璃音と悠斗が「女装サロンラビリンス」の夜を語り合うようになってから、二人の間には新しい絆が生まれていた。だが、その絆はまだ静かで控えめなものだった。お互いにサロンの成功を第一に考えているからこそ、個人的な感情を表に出すことには慎重にならざるを得なかったのだ。

璃音の過去

ある日、閉店後のサロンで、璃音は自分の過去について話し始めた。

「悠斗、私がどうして『女装サロンラビリンス』を始めたのか、知りたい?」

悠斗は驚きながらも頷いた。

「もちろんです。璃音さんの想いを、もっと知りたいと思っていました」

璃音は少し微笑みながら、目を伏せて語り始めた。

「私、昔はとても保守的な家庭で育ったの。『女らしく』『ちゃんとした女性でいなさい』ってずっと言われてきてね。でも、私はその期待に応えられない自分を責めていたわ。自分の居場所が見つからなくて、どうしていいか分からなかった」

璃音の声は少し震えていた。

「そんな時に出会ったのが、初めて行った『女装サロン』だったの。その場所では、私のように外見や内面に迷いを抱える人たちがいて、みんな自由に自分を表現していた。初めて、自分を許していいんだって思えたのよ」

悠斗は真剣に聞き入っていた。璃音が抱えてきた苦しみや迷いが、今の彼女を作り上げたのだと理解した。

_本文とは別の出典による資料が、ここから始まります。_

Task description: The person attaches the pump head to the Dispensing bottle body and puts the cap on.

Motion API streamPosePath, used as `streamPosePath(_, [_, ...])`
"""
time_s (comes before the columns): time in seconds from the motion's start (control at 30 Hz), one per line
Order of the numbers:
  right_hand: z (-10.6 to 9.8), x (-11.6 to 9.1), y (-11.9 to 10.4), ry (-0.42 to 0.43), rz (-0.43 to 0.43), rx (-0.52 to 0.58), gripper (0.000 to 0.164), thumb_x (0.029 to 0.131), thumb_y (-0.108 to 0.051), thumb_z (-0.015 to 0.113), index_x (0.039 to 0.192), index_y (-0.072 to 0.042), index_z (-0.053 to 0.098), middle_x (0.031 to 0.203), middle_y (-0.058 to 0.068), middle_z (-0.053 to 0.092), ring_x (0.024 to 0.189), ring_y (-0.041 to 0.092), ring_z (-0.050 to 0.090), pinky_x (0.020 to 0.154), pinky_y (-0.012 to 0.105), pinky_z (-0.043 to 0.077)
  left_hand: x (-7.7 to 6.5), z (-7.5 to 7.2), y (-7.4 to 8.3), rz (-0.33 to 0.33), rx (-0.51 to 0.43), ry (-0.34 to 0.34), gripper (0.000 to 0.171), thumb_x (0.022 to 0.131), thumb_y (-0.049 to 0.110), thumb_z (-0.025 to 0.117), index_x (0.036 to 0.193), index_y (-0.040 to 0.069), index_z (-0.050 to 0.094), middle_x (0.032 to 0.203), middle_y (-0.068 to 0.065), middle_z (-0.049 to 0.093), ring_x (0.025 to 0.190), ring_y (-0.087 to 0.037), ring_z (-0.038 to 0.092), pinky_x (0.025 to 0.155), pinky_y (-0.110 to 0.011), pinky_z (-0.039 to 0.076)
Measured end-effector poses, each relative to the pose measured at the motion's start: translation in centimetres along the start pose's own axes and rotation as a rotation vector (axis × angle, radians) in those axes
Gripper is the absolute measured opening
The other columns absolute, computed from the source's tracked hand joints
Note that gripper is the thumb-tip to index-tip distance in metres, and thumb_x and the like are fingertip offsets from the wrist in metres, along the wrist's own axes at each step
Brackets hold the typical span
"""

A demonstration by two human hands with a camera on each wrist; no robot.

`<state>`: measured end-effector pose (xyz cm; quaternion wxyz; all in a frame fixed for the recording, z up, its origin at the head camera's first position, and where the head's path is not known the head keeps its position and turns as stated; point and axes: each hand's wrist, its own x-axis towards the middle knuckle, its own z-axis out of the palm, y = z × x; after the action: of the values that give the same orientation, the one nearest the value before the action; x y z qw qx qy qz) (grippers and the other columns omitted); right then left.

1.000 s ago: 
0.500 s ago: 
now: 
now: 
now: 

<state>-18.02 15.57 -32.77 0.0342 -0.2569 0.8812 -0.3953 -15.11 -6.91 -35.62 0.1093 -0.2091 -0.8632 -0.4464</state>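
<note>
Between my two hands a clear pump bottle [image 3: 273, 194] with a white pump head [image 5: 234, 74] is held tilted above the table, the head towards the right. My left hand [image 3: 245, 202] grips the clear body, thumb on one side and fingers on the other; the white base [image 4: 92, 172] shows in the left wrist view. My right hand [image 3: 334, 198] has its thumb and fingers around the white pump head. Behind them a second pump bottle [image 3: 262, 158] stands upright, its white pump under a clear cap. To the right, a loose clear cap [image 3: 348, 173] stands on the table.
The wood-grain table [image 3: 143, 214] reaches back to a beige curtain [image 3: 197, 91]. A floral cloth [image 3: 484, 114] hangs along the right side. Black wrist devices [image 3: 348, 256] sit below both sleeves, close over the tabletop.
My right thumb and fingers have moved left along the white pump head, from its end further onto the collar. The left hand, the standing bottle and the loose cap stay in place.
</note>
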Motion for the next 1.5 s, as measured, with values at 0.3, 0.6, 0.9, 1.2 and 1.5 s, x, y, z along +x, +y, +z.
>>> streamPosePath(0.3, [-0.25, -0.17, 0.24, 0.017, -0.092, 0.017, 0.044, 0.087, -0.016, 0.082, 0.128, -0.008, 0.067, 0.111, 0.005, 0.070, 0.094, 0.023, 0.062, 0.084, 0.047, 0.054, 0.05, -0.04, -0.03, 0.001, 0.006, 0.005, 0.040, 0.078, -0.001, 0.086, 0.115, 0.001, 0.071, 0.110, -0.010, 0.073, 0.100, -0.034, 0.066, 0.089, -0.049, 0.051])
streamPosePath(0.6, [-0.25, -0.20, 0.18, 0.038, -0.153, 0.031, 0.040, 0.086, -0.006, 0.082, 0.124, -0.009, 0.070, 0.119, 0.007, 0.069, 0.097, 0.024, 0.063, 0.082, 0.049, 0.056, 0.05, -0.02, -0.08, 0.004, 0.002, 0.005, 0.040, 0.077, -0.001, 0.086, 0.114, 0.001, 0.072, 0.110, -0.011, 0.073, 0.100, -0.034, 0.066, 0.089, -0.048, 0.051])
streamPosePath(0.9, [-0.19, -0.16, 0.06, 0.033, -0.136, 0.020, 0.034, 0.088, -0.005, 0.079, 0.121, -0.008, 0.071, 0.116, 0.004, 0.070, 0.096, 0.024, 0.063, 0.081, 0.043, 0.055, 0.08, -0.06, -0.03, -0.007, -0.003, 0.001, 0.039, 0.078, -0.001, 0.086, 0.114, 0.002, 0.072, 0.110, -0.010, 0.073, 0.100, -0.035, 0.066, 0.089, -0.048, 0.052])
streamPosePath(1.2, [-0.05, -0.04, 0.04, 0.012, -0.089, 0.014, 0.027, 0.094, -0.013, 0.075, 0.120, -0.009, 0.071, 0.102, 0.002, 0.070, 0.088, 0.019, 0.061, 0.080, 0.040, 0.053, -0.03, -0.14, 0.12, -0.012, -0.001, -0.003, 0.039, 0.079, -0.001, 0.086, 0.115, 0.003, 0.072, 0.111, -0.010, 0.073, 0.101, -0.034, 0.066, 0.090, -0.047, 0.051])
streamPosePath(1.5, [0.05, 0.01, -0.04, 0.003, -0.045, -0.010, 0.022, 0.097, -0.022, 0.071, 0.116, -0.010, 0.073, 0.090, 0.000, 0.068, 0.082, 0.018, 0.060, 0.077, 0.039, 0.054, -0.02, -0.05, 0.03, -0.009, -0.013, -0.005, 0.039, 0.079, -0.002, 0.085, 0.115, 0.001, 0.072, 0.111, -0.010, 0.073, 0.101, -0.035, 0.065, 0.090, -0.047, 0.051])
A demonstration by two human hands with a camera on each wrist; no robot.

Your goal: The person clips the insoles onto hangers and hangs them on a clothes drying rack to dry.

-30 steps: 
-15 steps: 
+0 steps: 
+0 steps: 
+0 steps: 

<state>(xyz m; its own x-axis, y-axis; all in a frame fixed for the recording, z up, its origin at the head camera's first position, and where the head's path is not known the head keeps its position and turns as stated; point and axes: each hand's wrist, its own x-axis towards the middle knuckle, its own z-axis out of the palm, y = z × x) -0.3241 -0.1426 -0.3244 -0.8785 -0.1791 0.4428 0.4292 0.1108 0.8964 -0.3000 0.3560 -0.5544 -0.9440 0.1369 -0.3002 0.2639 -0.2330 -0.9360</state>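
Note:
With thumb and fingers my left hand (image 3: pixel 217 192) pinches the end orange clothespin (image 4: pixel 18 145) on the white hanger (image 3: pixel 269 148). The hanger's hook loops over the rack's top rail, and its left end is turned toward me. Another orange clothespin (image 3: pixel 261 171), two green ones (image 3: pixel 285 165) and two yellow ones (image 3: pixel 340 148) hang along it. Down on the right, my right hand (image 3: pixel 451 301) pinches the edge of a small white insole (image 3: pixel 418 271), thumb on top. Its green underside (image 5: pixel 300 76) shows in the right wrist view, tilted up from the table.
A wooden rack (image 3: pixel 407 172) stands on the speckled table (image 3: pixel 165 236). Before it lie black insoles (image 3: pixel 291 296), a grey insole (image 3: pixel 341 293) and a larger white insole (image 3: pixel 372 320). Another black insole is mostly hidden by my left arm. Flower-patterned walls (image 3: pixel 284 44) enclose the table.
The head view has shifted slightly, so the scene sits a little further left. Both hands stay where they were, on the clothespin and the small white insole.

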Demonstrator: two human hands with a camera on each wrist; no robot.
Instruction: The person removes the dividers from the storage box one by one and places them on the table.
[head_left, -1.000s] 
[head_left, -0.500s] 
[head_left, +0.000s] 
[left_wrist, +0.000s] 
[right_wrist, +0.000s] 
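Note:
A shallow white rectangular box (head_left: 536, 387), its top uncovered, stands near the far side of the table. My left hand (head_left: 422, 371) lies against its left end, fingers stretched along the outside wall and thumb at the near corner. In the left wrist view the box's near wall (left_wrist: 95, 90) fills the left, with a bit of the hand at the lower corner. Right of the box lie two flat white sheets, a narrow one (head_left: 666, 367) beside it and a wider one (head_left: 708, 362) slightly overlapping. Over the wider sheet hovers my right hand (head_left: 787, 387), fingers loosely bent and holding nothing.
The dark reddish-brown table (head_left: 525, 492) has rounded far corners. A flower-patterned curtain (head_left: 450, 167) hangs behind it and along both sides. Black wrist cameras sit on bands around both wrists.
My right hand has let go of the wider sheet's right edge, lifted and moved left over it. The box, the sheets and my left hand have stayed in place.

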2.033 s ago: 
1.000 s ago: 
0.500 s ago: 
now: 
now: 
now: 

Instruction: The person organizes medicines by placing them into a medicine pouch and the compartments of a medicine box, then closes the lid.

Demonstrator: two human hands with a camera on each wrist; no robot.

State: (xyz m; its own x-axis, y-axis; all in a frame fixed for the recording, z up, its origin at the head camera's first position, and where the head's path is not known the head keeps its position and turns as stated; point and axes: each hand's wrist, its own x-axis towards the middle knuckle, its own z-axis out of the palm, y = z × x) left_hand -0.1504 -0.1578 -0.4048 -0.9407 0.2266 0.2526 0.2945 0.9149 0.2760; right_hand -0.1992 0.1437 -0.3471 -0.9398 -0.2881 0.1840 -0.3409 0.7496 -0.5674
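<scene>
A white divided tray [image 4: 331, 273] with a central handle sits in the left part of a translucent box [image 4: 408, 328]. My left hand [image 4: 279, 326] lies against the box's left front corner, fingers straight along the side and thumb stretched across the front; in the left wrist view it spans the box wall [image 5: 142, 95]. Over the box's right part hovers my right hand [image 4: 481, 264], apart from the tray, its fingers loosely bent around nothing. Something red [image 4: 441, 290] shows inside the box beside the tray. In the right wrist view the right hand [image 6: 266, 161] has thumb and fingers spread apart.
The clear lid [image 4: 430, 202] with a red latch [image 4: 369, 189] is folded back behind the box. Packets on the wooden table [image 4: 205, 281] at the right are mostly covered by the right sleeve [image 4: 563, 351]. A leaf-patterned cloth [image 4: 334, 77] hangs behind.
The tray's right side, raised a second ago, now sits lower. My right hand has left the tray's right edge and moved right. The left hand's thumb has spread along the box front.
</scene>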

「それで、私は決めたの。この『女装サロンラビリンス』を、私と同じように悩んでいる人たちの居場所にしようって」

璃音の目は力強く輝いていた。その想いに触れた悠斗は、胸が熱くなるのを感じた。

「璃音さん……僕がここにいるのは、きっとそれが理由なんですね。僕もこの場所で、自分を少しずつ解放できている気がします」

悠斗の告白

悠斗もまた、自分の想いを語り始めた。

「僕が最初に『女装サロン』に来た理由は、単なる興味本位でした。でも、ここで初めて女装をしてみた時、不思議な気持ちになったんです。服を着替えるだけで、こんなにも自分が変わるんだって驚いて……」

「それだけじゃなくて、ここにいる人たちの優しさや、璃音さんの情熱に触れるうちに、ただの興味じゃ済まなくなりました。僕もこの場所の一部になりたいって思うようになったんです」

璃音は静かに頷いた。

「悠斗がいてくれること、本当に感謝してる。あなたがいなかったら、サロンはここまで成長していなかったわ」

悠斗は少し照れくさそうに笑った。

「それはお互い様ですよ。僕がここで頑張れるのは、璃音さんの夢があったからです」

新たな挑戦

その後、サロンでは新しいプロジェクトが始まった。それは、「女装」をテーマにした地域交流イベントの開催だった。これまでサロンの外では閉じた空間だった「女装サロン」の文化を、もっと広く知ってもらおうという試みだった。

璃音と悠斗は、この企画の中心に立っていた。準備は大変だったが、二人で意見を出し合い、協力して進めていくうちに、自然とお互いの絆が深まっていった。

「璃音さん、これで本当にいいんですか?ちょっと派手すぎる気がするんですけど……」

「大丈夫よ、悠斗。こういう派手な演出もたまには必要なの。『女装サロン』の魅力は、自由であることなんだから」

悠斗は微笑みながら頷いた。璃音の大胆さが、時には彼を驚かせるが、それが彼女の魅力でもあると感じていた。

心の距離が近づく夜

イベントの準備がすべて終わった夜、二人はサロンの片隅で一息ついていた。

「悠斗、今日はありがとう。あなたがいなかったら、ここまで来れなかったわ」

「いえ、璃音さんこそ。僕にとって、ここは特別な場所です。璃音さんと一緒に働けることが、僕の誇りですから」

璃音はその言葉に少し頬を赤らめた。

「私たち、良いチームね。でも、時々思うの。私がサロンに全てを捧げすぎて、他のことが見えなくなっているんじゃないかって」

悠斗は璃音の手をそっと取った。

「璃音さん、サロンは大切です。でも、璃音さん自身ももっと大切にしてください。僕も、そのためにここにいるんです」

璃音はその言葉に、心が揺さぶられた。彼の真っ直ぐな気持ちが、自分の中にある迷いを少しずつ溶かしていくようだった。

二人の新しいステージ

「女装サロンラビリンス」は、地域のイベントを通じてさらに多くの人々に知られるようになった。その成功を祝う夜、璃音と悠斗は並んで座り、語り合った。

「璃音さん、僕はこれからもサロンのために頑張ります。でも、それ以上に璃音さんのために力になりたい。だから……いつか、僕の気持ちをちゃんと伝えたいと思ってます」

璃音は少し驚いたが、やがて微笑みを浮かべた。